Tournament information
- Location: Pershore, Worcestershire, England
- Established: 1988
- Course: The Vale Golf Club
- Par: 72
- Length: 7,109 yards (6,500 m)
- Tours: European Tour Challenge Tour
- Format: Stroke play
- Prize fund: £300,000
- Month played: June

Tournament record score
- Aggregate: 268 Darren Clarke (1999)
- To par: −20 as above

Current champion
- John Catlin

Final champion
- The Vale GC Location in England The Vale GC Location in Worcestershire

= English Open =

Professional golf tournament

The English Open is a professional golf tournament held in England. First played in 1988, it was an annual event on the European Tour until 2002. After several aborted attempts at reviving the tournament, it returned to the tour schedule in 2021, when it was titled as the Cazoo Classic.
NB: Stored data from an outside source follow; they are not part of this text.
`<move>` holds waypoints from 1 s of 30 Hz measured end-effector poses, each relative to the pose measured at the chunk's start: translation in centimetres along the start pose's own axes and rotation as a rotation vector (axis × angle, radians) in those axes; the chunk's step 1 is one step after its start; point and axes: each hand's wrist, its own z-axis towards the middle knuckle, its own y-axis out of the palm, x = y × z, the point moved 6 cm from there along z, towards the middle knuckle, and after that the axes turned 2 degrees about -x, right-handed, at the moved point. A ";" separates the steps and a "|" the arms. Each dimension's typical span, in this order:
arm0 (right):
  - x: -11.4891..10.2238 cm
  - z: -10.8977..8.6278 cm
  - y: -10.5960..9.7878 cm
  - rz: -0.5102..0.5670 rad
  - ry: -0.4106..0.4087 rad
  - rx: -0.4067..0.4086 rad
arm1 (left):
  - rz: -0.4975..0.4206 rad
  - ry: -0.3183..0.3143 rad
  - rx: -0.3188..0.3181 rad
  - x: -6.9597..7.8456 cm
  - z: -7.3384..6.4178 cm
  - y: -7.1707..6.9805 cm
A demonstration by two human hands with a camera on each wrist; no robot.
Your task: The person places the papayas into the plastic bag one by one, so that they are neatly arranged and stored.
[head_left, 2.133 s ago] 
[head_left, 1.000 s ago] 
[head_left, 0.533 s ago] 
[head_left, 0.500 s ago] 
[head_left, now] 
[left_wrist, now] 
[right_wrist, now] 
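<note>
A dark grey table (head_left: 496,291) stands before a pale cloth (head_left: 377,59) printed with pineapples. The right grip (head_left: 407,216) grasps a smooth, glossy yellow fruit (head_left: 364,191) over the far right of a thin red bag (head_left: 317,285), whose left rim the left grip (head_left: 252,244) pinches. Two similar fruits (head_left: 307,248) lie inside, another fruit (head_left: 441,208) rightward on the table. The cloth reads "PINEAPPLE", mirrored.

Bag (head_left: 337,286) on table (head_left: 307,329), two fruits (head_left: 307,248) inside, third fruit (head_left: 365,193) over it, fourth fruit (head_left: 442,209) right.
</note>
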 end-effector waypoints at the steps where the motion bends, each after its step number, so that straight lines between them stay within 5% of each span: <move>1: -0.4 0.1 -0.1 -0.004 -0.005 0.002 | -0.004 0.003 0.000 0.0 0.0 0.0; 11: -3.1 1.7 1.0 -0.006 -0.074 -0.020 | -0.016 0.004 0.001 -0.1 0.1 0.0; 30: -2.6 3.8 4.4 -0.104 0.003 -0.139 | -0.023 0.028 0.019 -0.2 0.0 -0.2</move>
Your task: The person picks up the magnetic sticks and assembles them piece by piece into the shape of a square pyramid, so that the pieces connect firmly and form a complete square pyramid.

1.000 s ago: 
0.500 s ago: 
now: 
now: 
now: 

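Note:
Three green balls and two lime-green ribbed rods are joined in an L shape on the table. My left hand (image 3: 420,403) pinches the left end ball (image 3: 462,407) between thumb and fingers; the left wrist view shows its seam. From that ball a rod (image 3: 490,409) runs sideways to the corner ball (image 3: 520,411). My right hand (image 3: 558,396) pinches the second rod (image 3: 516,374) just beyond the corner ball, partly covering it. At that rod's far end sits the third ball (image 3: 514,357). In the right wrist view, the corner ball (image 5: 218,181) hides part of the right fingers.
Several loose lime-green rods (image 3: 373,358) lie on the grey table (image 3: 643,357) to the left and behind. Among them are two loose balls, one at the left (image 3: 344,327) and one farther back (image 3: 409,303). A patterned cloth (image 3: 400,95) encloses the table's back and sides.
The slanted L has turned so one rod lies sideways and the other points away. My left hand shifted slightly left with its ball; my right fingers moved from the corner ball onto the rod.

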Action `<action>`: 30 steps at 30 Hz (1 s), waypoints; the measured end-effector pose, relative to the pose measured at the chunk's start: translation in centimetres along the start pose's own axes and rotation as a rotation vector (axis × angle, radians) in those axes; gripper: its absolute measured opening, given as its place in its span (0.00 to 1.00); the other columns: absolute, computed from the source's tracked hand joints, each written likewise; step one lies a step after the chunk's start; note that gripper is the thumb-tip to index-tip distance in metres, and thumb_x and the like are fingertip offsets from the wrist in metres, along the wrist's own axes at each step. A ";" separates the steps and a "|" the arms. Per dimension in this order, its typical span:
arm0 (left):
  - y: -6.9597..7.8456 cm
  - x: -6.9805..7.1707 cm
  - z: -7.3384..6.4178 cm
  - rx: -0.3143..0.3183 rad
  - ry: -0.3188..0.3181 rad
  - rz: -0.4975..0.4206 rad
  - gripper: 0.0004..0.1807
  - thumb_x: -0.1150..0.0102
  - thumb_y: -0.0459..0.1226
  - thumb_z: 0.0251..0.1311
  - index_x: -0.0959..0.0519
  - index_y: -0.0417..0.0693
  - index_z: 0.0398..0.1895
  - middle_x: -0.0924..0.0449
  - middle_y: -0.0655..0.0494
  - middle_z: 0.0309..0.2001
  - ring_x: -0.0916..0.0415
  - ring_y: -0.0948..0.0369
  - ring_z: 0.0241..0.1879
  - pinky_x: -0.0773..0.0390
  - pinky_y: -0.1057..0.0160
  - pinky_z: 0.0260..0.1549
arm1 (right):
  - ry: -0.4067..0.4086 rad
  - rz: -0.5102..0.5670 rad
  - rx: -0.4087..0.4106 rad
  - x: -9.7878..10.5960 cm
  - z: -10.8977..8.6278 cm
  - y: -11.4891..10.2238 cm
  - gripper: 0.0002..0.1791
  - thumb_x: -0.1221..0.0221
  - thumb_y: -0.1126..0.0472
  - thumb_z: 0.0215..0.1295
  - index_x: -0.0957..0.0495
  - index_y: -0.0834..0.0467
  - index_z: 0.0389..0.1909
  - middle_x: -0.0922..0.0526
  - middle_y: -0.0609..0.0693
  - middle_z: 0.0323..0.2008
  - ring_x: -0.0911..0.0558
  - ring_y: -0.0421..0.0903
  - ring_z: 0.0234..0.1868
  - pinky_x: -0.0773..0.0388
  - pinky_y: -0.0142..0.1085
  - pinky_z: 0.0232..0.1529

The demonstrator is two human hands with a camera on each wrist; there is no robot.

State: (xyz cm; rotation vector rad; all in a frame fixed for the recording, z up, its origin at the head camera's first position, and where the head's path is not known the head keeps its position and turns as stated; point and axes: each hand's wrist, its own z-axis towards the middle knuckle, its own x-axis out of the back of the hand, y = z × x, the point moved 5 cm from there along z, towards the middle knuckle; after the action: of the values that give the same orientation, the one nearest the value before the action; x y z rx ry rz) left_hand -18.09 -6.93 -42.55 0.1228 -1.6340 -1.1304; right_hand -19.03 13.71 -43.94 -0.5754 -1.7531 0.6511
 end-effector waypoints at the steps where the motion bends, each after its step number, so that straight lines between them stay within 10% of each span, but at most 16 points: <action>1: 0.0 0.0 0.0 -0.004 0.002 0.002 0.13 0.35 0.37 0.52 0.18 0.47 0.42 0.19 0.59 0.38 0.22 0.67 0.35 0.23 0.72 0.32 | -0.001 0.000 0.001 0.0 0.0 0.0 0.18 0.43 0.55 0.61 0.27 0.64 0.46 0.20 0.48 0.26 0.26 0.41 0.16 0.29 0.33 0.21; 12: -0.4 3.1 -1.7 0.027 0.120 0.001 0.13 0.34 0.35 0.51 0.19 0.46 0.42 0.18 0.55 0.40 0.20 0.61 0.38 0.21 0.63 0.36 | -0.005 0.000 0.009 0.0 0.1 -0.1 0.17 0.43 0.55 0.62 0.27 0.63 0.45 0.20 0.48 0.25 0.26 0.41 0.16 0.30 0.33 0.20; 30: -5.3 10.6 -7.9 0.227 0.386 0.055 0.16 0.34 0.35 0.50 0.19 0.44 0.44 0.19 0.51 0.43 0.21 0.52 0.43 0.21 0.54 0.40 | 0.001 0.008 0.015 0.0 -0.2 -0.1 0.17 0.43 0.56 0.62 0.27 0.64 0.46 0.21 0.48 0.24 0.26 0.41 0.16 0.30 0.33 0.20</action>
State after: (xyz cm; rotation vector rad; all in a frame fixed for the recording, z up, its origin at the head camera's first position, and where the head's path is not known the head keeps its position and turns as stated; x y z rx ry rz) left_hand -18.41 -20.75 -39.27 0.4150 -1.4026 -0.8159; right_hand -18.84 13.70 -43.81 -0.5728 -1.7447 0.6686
Winners of the tournament include some of the most successful players in European Tour history including Mark James, Ian Woosnam, Colin Montgomerie, Lee Westwood and Darren Clarke. James and Clarke are the only two players to have won the title more than once.

==History==
The English Open was founded in 1988, replacing the Lawrence Batley International on the tour schedule, and despite initial sponsorship issues, there were hopes that the new English Open would develop into another major national open on the circuit.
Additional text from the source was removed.